• Recorded data:
------------------------

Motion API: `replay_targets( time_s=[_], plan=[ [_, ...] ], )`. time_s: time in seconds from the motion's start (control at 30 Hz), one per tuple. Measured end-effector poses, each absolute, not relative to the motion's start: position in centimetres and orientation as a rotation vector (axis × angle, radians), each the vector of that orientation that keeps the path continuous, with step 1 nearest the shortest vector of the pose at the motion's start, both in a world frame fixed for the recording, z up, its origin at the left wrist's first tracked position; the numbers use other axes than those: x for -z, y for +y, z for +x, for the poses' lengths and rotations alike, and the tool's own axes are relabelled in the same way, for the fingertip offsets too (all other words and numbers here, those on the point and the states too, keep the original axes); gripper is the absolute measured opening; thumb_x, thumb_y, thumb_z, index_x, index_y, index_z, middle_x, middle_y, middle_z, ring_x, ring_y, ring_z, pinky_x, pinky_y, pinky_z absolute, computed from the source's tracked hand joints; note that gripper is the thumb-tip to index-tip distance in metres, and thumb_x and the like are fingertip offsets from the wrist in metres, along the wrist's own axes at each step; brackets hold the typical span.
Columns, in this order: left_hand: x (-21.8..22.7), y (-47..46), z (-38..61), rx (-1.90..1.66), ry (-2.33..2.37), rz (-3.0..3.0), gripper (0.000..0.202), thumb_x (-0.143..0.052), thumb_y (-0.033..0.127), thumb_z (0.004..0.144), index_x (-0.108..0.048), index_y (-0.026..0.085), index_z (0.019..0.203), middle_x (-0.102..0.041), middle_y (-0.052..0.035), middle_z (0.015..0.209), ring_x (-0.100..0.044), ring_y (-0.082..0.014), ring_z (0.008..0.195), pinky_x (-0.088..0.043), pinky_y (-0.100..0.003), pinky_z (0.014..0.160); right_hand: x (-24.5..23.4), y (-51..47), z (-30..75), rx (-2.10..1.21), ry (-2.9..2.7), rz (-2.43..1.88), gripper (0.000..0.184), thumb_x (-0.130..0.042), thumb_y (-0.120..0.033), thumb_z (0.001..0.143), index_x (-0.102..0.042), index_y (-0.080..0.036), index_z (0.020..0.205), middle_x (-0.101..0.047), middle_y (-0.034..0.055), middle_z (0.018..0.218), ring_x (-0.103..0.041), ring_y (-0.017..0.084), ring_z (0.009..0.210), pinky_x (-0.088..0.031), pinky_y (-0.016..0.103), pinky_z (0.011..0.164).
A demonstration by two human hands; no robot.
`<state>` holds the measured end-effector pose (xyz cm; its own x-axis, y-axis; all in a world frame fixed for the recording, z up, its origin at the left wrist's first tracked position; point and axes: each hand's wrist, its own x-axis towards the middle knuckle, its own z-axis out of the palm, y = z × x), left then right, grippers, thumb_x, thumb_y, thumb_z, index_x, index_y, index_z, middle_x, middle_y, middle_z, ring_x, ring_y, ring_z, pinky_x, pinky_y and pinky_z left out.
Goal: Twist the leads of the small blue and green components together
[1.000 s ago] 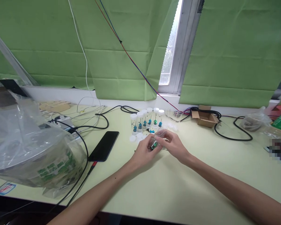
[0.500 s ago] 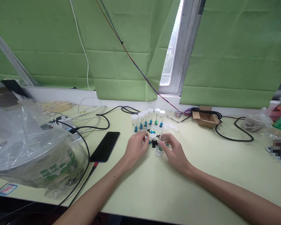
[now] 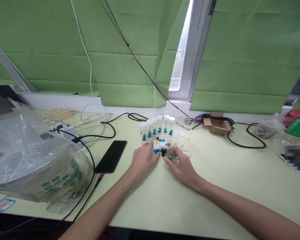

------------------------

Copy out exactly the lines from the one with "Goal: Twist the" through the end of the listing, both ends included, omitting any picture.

• Finished task:
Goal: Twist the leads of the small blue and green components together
[1.000 s ago] 
[0.500 s ago] 
[now] 

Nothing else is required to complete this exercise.